A user data set is a data set whose high-level qualifier is a RACF® user ID. The following rules apply to user data sets:

• In general, all RACF-defined users can protect their own data sets. However, some SETROPTS options can restrict the ability of users to define and change profiles. See Restricting changes to security labels (SECLABELCONTROL option).
• A user can RACF-protect a data set for another user under any of the following conditions:
  • The user who is protecting the data set has the SPECIAL attribute. A discrete or generic profile can be created.

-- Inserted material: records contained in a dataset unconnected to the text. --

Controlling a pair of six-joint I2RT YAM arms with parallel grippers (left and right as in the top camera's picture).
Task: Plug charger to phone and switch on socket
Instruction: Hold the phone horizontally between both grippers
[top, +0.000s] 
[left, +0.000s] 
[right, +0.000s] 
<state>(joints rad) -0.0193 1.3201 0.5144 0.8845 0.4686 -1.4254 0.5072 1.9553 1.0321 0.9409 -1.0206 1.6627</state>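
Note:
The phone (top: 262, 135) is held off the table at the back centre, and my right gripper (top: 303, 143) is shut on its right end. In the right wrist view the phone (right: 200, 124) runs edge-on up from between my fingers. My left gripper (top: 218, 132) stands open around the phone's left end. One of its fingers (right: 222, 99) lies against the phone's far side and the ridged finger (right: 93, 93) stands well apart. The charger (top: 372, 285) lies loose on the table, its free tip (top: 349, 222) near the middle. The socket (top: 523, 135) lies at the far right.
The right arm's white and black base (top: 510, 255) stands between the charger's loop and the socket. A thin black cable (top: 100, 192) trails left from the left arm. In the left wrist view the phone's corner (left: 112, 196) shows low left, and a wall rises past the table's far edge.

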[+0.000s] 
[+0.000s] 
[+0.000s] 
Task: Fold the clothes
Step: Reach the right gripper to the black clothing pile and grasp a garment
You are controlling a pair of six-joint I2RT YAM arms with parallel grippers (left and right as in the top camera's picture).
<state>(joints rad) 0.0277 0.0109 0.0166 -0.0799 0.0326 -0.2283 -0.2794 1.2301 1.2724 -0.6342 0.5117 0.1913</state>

  • The user who is protecting the data set has the group-SPECIAL attribute, and the high-level qualifier of the data set name is a user within the group-SPECIAL user's scope of authority. A discrete or generic profile can be created.
  • The user who is protecting a data set has the OPERATIONS attribute (or the group-OPERATIONS attribute if the data set is within his scope of authority) and is simultaneously creating the data set.
    In this case, the user can create a discrete profile:

    • Through ADSP
    • By specifying the PROTECT operand on the TSO ALLOCATE command that creates the data set
    • By specifying the PROTECT=YES OR SECMODEL=profile-name operands on the JCL DD statement that creates the data set
• The REQUEST=DEFINE preprocessing exit routine allows RACF protection.